Since 2002, Germany has made it to the World Cup semifinal four times out of four, making everyone wonder what exactly are the secret weapons behind their success? An article published by Daily Mail highlighted four reasons: an iron will, key players, national pride and embracing culture. But did the article miss something else? I believe that Germany’s current successes should also mention the rising power of Big Data.

What is Big Data? In an IDC report sponsored by SAP, the term is defined as “a new generation of technologies and architectures designed to extract value economically from very large volumes of a wide variety of data by enabling high-velocity capture, discovery, and/or analysis.” If you think this term is too complicated to understand, you just need to remember “four Vs” that best characterize it – volume, variety, velocity, and value.

In June 2014, SAP and the German Football Association (DFB) announced their co-innovative project called the SAP Match Insights solution for football, which runs on the SAP HANA platform. The new technology has been providing the German National Team with an unparalleled quantity of quality data before and after each match of World Cup. It helps coaches to analyze the massive volume of this data to improve the performance of the players and the team. Oliver Bierhoff, SAP Ambassador and manager of the German national football team, illustrated this with a simple example. “In just 10 minutes, 10 players with three balls can produce over 7 million data point. SAP HANA can process these in real time… to customize training and prepare for the next match.”

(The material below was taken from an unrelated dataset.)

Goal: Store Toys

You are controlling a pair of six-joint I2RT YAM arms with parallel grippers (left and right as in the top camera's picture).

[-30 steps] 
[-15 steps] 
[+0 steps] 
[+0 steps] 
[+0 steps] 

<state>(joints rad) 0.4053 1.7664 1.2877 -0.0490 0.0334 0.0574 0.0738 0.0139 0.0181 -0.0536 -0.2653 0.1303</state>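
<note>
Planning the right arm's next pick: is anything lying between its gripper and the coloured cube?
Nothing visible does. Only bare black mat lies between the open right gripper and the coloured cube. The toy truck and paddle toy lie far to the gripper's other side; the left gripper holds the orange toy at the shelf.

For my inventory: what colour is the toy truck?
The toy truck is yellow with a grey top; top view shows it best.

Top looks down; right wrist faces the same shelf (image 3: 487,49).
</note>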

In practice this has allowed the German team to identify individual details on each player like distance covered, shots on goal, and correct passes in matches. In particular Oliver Bierhoff stated that prior to the match against Portugal;  Jérôme Boateng (defender) received several key scenes with Cristiano Ronaldo on his app so he could study his every move in the penalty area.

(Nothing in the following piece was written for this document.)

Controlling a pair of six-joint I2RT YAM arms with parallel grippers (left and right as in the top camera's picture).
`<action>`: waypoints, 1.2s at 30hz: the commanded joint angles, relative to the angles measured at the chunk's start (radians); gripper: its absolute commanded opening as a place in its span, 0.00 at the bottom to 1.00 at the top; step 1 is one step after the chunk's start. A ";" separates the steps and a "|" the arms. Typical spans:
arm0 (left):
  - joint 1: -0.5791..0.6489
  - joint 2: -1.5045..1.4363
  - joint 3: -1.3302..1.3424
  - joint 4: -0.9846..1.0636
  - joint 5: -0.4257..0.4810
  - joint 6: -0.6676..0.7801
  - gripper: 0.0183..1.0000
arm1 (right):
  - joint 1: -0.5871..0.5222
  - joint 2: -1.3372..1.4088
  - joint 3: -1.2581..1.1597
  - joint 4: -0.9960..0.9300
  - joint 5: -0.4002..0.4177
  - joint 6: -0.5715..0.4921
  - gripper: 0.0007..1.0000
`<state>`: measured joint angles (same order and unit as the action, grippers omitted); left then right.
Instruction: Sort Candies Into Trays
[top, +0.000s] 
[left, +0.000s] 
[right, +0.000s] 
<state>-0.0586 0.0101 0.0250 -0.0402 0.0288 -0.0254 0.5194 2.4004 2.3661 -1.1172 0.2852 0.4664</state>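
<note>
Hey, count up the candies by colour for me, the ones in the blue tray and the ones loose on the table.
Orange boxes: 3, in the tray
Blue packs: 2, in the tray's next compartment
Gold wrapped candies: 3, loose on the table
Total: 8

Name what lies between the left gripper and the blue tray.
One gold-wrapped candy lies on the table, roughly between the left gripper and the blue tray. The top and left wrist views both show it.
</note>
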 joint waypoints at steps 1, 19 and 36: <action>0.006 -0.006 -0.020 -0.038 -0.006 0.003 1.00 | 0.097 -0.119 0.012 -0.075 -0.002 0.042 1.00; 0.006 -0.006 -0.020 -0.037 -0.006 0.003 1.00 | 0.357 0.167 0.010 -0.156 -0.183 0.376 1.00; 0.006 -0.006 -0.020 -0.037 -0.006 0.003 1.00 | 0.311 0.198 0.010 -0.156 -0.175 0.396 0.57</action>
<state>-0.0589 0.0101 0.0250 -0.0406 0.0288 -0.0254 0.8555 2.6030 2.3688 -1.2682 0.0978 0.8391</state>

From the German National Team’s recent performances, innovative technology seems to be changing the status quo of soccer management. It’s no longer enough for a team to simply rely on talented players and experienced coaches. The era of solutions tailored to specific players and particular problems is coming. If Germany wins this year’s World Cup, it could mark a turning point in the global awareness of the value of big data to all walks of life.